National Tobacco and Matches Authority
- Industry: Manufacturing industry
- Founded: 1891; 134 years ago
- Headquarters: Tunis and Kairouan, Tunisia
- Products: Cigarettes, tobacco, playing cards and hunting powder
- Website: www.rnta.tn

= National Tobacco and Matches Authority (Tunisia) =

The National Tobacco and Matches Authority (الوكالة الوطنية للتبغ والوقيد) is a Tunisian public company with a monopoly on the manufacture and marketing of tobacco and matches in Tunisia, as well as playing cards and hunting gunpowder.

Created in 1891 under the French protectorate, it became a national company in 1964. It then merged with the Kairouan tobacco factory created in 1981. It is one of the largest Tunisian companies and employs several thousand employees, particularly in the two factories in Tunis and the one in Kairouan, as well as in the head offices of both entities.

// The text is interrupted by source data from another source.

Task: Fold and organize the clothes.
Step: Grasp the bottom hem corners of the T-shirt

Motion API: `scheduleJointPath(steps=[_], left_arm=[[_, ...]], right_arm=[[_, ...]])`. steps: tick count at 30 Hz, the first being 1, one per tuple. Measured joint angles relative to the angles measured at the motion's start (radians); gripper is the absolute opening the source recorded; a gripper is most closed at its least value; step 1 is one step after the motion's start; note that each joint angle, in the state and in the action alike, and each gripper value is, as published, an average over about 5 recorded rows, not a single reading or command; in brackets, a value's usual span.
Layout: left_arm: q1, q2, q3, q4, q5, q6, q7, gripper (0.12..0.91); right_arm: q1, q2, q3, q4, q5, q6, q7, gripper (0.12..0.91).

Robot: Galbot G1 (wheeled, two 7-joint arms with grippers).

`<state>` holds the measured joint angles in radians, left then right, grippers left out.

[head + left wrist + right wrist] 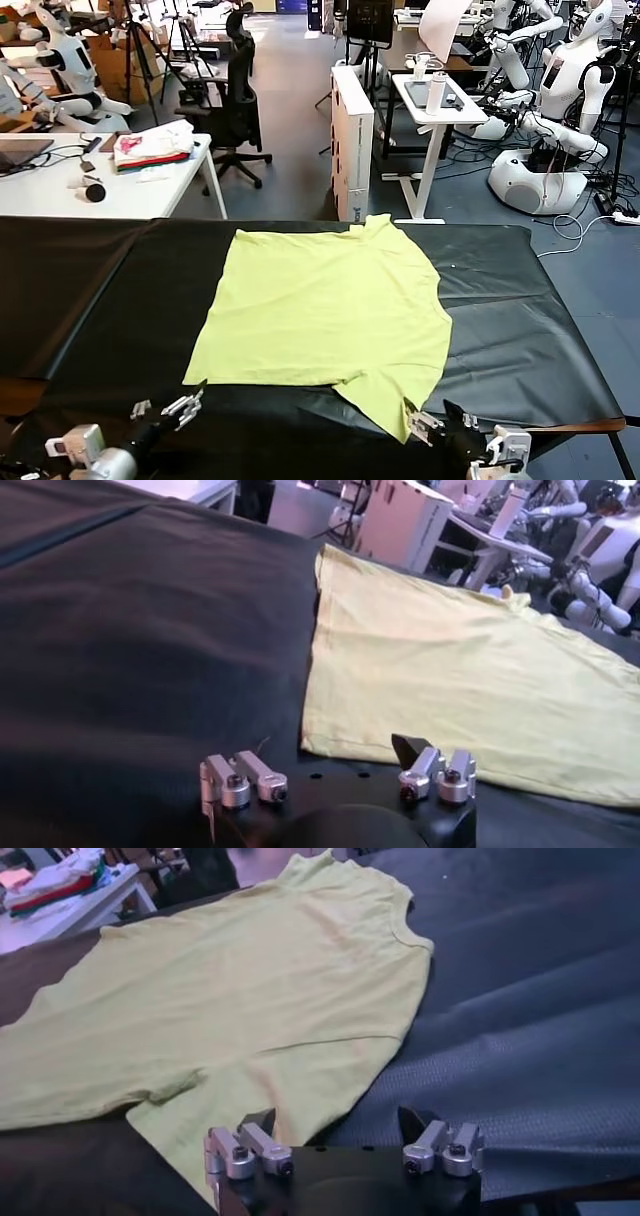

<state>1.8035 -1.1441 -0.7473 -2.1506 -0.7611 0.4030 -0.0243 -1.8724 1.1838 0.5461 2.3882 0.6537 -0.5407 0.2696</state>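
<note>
surface: table (90,300) with a black cover, filling the lower half of the frame | on it: one yellow T-shirt (320,310) spread flat at centre, collar at the upper edge, one sleeve reaching the lower right by the near edge | cover: creased on the right side, bare on the left

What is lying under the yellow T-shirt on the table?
The T-shirt lies flat on a black table cover, which shows all around it. Whatever is beneath its middle is covered and cannot be seen.
</note>
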Motion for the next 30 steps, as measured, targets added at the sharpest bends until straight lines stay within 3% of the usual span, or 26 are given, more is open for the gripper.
scheduleJointPath(steps=[2, 5, 11, 14, 19, 21, 24, 28, 30], left_arm=[[-0.005, -0.001, 0.002, 0.006, 0.000, -0.003, 0.000, 0.907], [-0.010, -0.003, 0.004, 0.014, 0.000, -0.006, 0.000, 0.867], [-0.006, -0.006, 0.005, 0.015, 0.001, -0.008, 0.000, 0.716], [-0.003, -0.007, 0.005, 0.014, 0.002, -0.010, 0.001, 0.690], [-0.004, -0.007, 0.005, 0.015, 0.003, -0.011, 0.001, 0.691], [-0.003, -0.008, 0.005, 0.015, 0.003, -0.011, 0.000, 0.679], [0.000, -0.008, 0.002, 0.016, 0.004, -0.012, -0.002, 0.577], [0.005, -0.007, -0.002, 0.017, 0.003, -0.011, -0.002, 0.334], [0.009, -0.006, -0.004, 0.015, 0.003, -0.010, -0.002, 0.255]], right_arm=[[-0.033, -0.003, 0.011, 0.019, -0.006, 0.005, 0.002, 0.678], [-0.084, -0.008, 0.026, 0.046, -0.019, 0.009, 0.013, 0.653], [-0.180, -0.020, 0.030, 0.085, -0.043, 0.009, 0.035, 0.629], [-0.207, -0.021, 0.030, 0.091, -0.045, 0.011, 0.036, 0.526], [-0.205, -0.022, 0.039, 0.096, -0.044, 0.029, 0.015, 0.228], [-0.192, -0.025, 0.046, 0.100, -0.044, 0.044, -0.007, 0.156], [-0.154, -0.034, 0.053, 0.101, -0.044, 0.065, -0.036, 0.139], [-0.069, -0.046, 0.049, 0.083, -0.041, 0.068, -0.048, 0.138], [-0.016, -0.051, 0.043, 0.066, -0.039, 0.064, -0.050, 0.138]])
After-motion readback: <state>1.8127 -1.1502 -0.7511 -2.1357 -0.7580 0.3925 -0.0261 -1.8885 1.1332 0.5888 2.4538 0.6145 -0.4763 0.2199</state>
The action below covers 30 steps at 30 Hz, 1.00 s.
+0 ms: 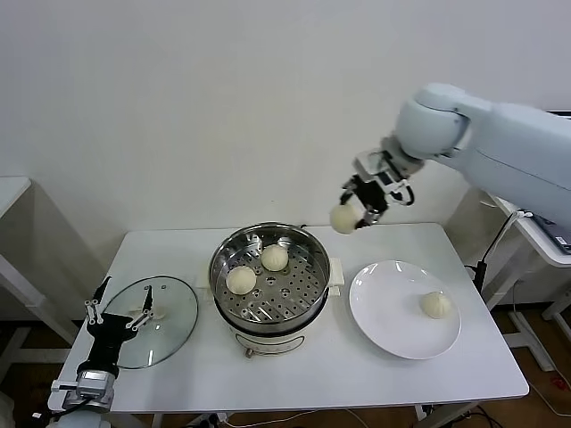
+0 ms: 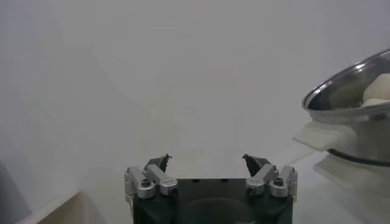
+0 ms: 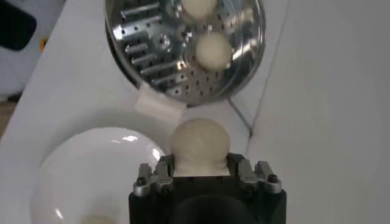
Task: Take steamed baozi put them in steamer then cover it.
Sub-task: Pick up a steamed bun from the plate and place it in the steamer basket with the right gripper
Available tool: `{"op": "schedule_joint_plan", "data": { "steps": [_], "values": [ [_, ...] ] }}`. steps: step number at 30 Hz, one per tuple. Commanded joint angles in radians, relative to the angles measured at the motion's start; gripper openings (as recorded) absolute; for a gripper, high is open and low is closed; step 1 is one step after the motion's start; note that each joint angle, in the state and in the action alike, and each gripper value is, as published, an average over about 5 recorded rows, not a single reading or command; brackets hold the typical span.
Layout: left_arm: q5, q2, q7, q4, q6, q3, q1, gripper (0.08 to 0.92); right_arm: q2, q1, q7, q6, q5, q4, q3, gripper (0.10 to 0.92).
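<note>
Cream-white pleated dough buns number four: two lie on the perforated tray of the shiny round stainless-steel steamer (image 1: pixel 269 278) at frame centre, at (image 1: pixel 241 279) and (image 1: pixel 275 258); one sits on the flat white round plate (image 1: pixel 393 321) at lower right (image 1: pixel 435 305); one (image 1: pixel 343 218) is pinched in the right end effector (image 1: pixel 360 207), raised above the white bench (image 1: pixel 428 379) between steamer and plate. One clear glass lid (image 1: pixel 169 325) lies lower left, beside the left end effector (image 1: pixel 116 319), its fingers spread.

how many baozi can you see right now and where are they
4. Two baozi sit in the steamer, one lies on the white plate, and one is held by the right gripper in the air.
</note>
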Motion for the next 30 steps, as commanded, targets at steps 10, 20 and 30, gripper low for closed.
{"op": "schedule_joint_plan", "data": {
  "steps": [10, 20, 30],
  "values": [
    [-0.011, 0.005, 0.002, 0.003, 0.003, -0.024, 0.002, 0.823, 0.228, -0.026, 0.032, 0.312, -0.193, 0.126, -0.096, 0.607],
    [-0.008, 0.009, 0.003, 0.020, 0.001, -0.029, -0.001, 0.823, 0.229, -0.102, 0.088, 0.380, -0.226, 0.141, -0.094, 0.602],
    [-0.007, 0.010, 0.003, 0.034, 0.000, -0.032, -0.008, 0.823, 0.250, -0.172, 0.107, 0.394, -0.238, 0.099, -0.087, 0.602]
  ]
}}
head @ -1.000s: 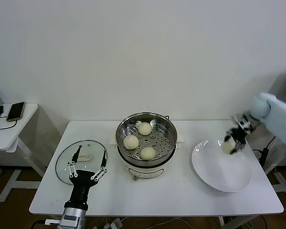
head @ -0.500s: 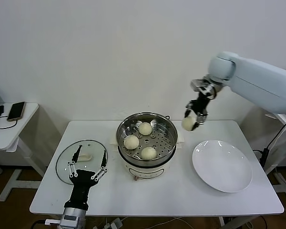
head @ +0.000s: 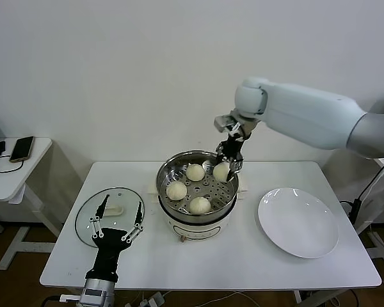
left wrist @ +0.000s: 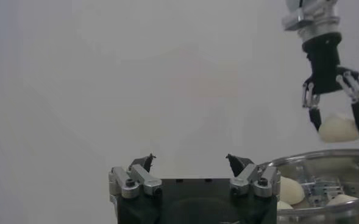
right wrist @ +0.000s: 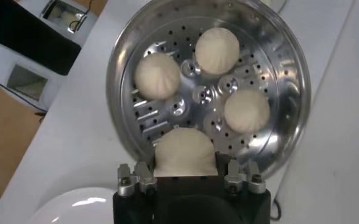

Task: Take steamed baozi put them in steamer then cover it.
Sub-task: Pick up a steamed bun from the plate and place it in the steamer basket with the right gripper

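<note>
Head view. The right tool point(head: 229, 163), at centre frame, pinches the fourth steamed baozi point(head: 221, 171) over the right part of the steamer point(head: 197, 185), whose perforated tray already carries three buns. The step in hand appears to be placement of the last bun; the next move likely calls for lowering it onto the bare right-hand part of the tray and spreading the fingers, clear of the neighbouring buns. The white plate point(head: 299, 222), lower right, is bare. The cover point(head: 109, 215) lies flat on the desk point(head: 243, 256) at lower left, the left tool point(head: 118, 235) just at its near edge with fingers spread, holding nothing.

Left wrist view. The left tool point(left wrist: 191, 173), bottom centre, stands wide apart and touches nothing. At upper right the right tool point(left wrist: 334, 103) grips the pale bun point(left wrist: 339, 129) above the steamer rim point(left wrist: 316, 159).

Right wrist view. The right tool point(right wrist: 188, 176), bottom centre, is closed on the bun point(right wrist: 184, 152) directly above the tray, beside the three seated buns. Covering is not yet done.
</note>
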Motion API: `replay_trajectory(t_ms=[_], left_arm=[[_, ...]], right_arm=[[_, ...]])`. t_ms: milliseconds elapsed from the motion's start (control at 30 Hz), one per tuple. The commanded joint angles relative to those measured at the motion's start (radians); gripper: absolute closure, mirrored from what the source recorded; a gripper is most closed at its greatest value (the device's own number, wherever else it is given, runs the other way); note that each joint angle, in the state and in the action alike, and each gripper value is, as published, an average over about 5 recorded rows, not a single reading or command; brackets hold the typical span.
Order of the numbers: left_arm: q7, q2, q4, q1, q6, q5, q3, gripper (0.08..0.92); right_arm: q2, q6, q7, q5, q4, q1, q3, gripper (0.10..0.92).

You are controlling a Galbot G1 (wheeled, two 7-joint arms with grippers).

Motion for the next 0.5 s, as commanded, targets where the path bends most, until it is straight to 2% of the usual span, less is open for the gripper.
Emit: replay_trajectory(t_ms=[33, 500], left_arm=[[-0.001, -0.002, 0.0, 0.0, -0.001, 0.001, 0.004, 0.177], [-0.004, 0.003, -0.004, 0.006, -0.008, -0.001, 0.0, 0.177]], right_arm=[[0.073, -0.002, 0.065, -0.03, -0.067, -0.093, -0.011, 0.355], [0.095, 0.006, 0.064, -0.056, -0.117, -0.116, -0.014, 0.35]])
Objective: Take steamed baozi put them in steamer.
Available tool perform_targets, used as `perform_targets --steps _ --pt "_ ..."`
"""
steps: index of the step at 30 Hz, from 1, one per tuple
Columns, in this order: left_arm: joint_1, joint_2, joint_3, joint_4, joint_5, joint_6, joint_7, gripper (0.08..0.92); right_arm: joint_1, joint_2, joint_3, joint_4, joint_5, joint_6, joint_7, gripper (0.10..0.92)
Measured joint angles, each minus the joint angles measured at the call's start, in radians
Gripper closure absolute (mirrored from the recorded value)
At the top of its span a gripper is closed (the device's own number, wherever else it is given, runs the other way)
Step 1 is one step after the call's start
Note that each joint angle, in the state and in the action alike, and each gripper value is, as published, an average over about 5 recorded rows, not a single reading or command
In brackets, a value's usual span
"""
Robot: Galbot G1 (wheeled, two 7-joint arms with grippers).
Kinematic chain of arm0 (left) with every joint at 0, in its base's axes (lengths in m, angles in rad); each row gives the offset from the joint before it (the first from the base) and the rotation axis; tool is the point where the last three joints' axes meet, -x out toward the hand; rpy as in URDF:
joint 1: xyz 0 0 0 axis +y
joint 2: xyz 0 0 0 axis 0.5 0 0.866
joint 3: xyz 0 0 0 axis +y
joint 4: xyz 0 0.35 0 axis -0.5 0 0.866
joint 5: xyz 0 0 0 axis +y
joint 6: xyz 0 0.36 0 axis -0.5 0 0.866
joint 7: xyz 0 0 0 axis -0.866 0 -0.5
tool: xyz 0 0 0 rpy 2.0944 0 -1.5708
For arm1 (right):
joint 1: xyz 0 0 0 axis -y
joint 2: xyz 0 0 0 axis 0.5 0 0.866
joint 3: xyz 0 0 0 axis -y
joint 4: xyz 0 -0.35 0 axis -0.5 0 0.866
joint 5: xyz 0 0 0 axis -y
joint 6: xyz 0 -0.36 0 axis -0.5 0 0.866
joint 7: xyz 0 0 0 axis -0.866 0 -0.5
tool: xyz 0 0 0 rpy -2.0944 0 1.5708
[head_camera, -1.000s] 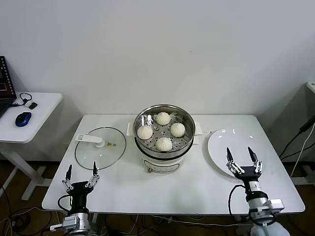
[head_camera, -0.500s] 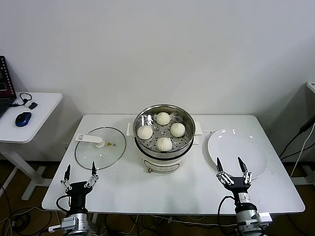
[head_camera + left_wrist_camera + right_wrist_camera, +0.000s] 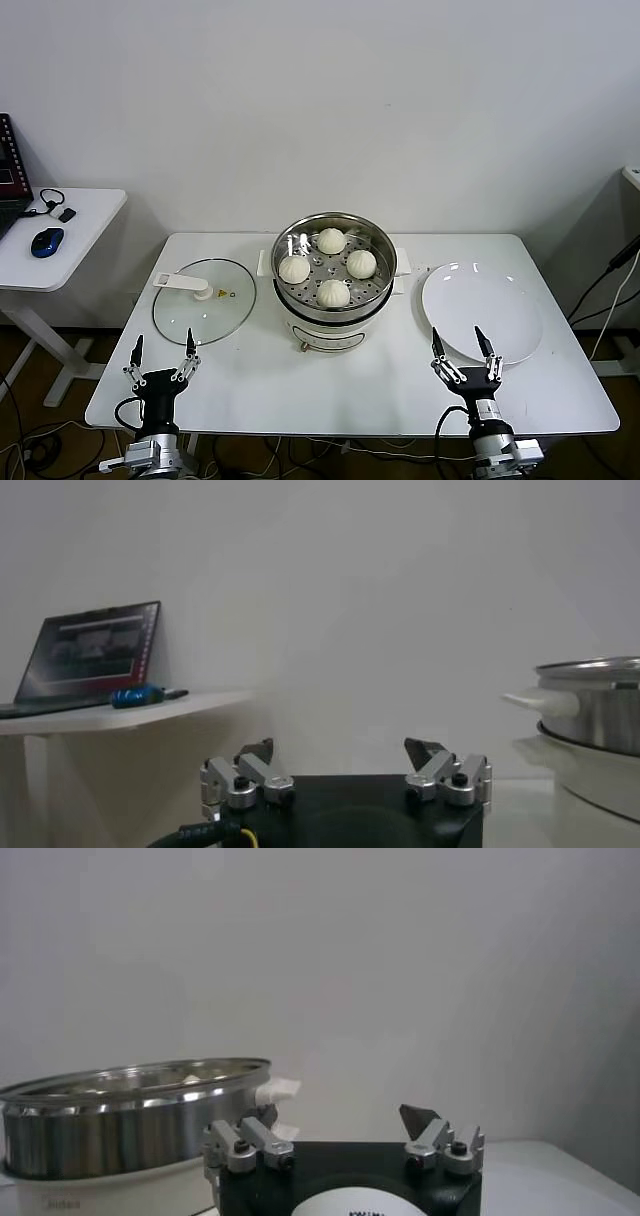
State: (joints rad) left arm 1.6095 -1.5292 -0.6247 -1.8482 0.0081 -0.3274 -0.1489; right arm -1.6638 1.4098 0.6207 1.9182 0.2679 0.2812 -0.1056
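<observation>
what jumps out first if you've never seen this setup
The shiny steamer at the middle of the white table draws the eye, with four steamed baozi sitting on its perforated tray. A glass lid lies flat to its left and a bare white plate to its right.

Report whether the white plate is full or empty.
Empty: the white plate shows only bare surface; all four baozi sit in the steamer.

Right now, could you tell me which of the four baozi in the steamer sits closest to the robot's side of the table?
The front baozi, nearest the steamer's front rim. The other three sit farther back: one left, one right, one at the rear.
</observation>
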Motion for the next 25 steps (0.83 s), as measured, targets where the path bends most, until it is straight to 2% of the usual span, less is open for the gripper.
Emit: perform_targets --steps 25 --pt "-0.004 -0.004 0.002 0.004 0.003 0.001 0.001 0.177 -0.007 0.015 -0.009 -0.007 -0.016 0.005 -0.014 0.203"
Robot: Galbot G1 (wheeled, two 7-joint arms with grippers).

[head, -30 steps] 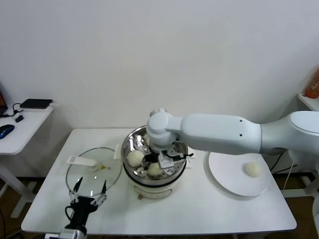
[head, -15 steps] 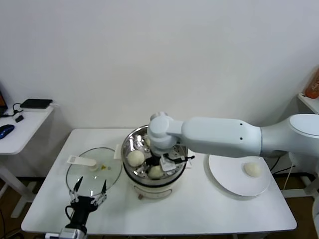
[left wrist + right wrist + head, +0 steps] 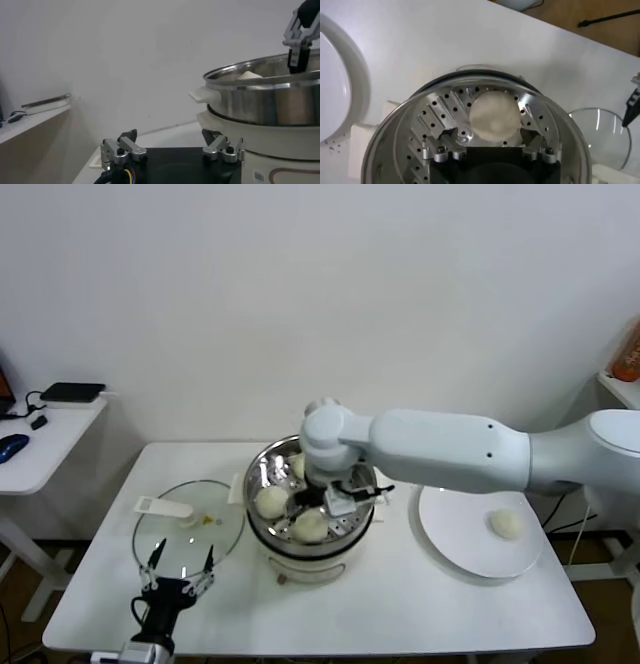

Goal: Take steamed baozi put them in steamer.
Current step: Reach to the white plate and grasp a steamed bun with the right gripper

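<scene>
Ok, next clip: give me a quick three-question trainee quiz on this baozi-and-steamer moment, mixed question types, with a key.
1. True or false: the white plate holds no baozi.
2. Multiple choice: the right gripper is
A. over the glass lid
B. over the steamer
C. over the plate
3. Fill in: in the head view, the number of baozi visible inside the steamer is ___.

Key:
1. False: one baozi lies on the plate.
2. B. The right gripper is open above a baozi on the perforated floor; the left gripper is open near the table's front edge by the lid.
3. Three.
</scene>
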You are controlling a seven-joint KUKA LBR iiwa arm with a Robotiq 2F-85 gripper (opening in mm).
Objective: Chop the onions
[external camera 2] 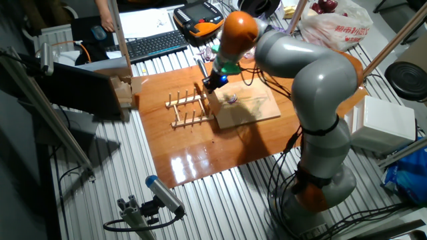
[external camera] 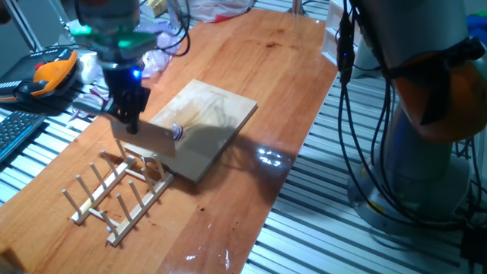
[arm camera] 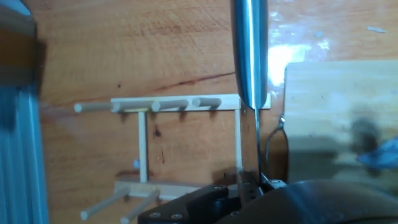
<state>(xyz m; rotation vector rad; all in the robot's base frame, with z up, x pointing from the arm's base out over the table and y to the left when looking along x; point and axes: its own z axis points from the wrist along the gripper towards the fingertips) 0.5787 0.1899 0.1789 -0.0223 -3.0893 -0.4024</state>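
One fixed view: black gripper (external camera: 129,114) clamps a flat steel cleaver (external camera: 148,138) over the pale wooden board's (external camera: 209,122) edge; tiny purple-white onion sliver (external camera: 177,132) lies just beside the blade.
Other fixed view: onion sliver (external camera 2: 231,99) on board.
Hand view: wooden peg rack (arm camera: 168,146) on orange-brown tabletop (arm camera: 137,43) beside the board.

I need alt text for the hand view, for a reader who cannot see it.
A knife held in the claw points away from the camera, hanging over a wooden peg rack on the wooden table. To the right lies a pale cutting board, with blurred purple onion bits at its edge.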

It is associated with the Tunisian tobacco sector, purchasing the harvest of several thousand tobacco growers in the northern regions of the country (notably in the governorates of Jendouba, Béja, Bizerte and Nabeul). It produces three types of tobacco: brown tobacco, light tobacco and snuff. It also manufactures hundreds of millions of packets of cigarettes and supplies more than 10,000 retailers across the country.